Records for the task Block Start
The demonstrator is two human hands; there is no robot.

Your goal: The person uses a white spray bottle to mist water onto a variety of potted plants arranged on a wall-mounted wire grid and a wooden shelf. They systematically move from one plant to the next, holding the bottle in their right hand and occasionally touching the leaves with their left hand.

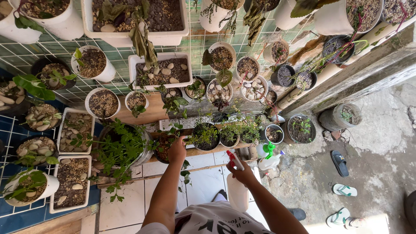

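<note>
Person tending potted plants at a wooden shelf (203,151) with a spray bottle (237,184).

Containers: on the shelf stands a black pot (205,138) of small green sprouts, with a dark pot (164,147) of leafy stems just left of it; above the shelf, a white rectangular planter (161,71) holds soil topped with pale pebbles. Hands: the left hand (177,151) reaches out to the shelf's front edge at the dark pot, fingers curled together against the foliage; whether they pinch a leaf cannot be told. The right hand (242,174), below and right of the shelf, is wrapped closed around the neck of the white spray bottle, whose red-and-white nozzle points toward the shelf. Surroundings: a second sprayer with a green trigger (268,156) stands at the shelf's right end; sandals (340,162) lie well right on concrete.
</note>
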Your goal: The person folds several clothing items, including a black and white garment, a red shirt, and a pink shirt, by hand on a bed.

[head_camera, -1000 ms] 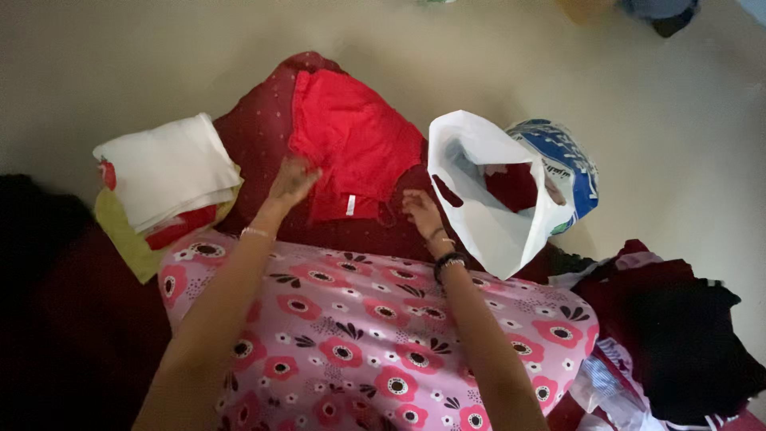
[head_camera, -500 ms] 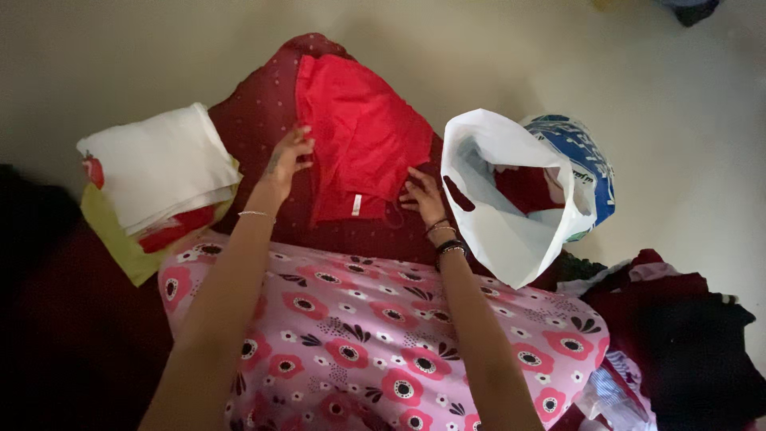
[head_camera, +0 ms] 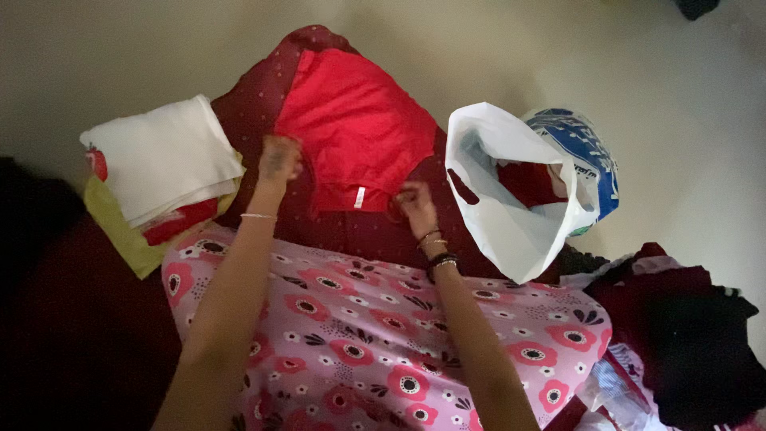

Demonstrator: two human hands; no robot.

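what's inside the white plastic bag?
Through the open mouth of the white plastic bag, some dark red cloth shows near the far side. The bag's walls hide anything deeper. A blue-and-white printed bag sits just behind it.

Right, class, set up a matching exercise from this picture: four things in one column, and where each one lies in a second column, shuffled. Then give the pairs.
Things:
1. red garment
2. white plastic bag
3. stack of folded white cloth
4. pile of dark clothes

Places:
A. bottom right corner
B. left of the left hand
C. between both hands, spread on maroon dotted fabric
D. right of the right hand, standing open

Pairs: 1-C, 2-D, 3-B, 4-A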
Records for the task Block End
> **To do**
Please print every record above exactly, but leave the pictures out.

> **Response**
The demonstrator is two human hands; there is no robot.

Your goal: The person uses a white spray bottle to mist water onto a variety of potted plants arranged on a wall-mounted wire grid and a wooden shelf. They systematically move from one plant to the next, holding the bottle in their right hand and occasionally touching the leaves with their left hand.


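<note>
Person tending potted plants at a wooden shelf (203,151) with a spray bottle (237,184).

Containers: on the shelf stands a black pot (205,138) of small green sprouts, with a dark pot (164,147) of leafy stems just left of it; above the shelf, a white rectangular planter (161,71) holds soil topped with pale pebbles. Hands: the left hand (177,151) reaches out to the shelf's front edge at the dark pot, fingers curled together against the foliage; whether they pinch a leaf cannot be told. The right hand (242,174), below and right of the shelf, is wrapped closed around the neck of the white spray bottle, whose red-and-white nozzle points toward the shelf. Surroundings: a second sprayer with a green trigger (268,156) stands at the shelf's right end; sandals (340,162) lie well right on concrete.
</note>
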Your goal: The person folds several clothing items, including a black and white garment, a red shirt, and a pink shirt, by hand on a bed.

[head_camera, -1000 ms] 
[head_camera, -500 ms] 
[head_camera, +0 ms] 

Demonstrator: two human hands; no robot.

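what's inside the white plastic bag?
Through the open mouth of the white plastic bag, some dark red cloth shows near the far side. The bag's walls hide anything deeper. A blue-and-white printed bag sits just behind it.

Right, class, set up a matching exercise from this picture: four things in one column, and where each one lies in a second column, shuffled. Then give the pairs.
Things:
1. red garment
2. white plastic bag
3. stack of folded white cloth
4. pile of dark clothes

Places:
A. bottom right corner
B. left of the left hand
C. between both hands, spread on maroon dotted fabric
D. right of the right hand, standing open

Pairs: 1-C, 2-D, 3-B, 4-A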

There's nothing else to the answer.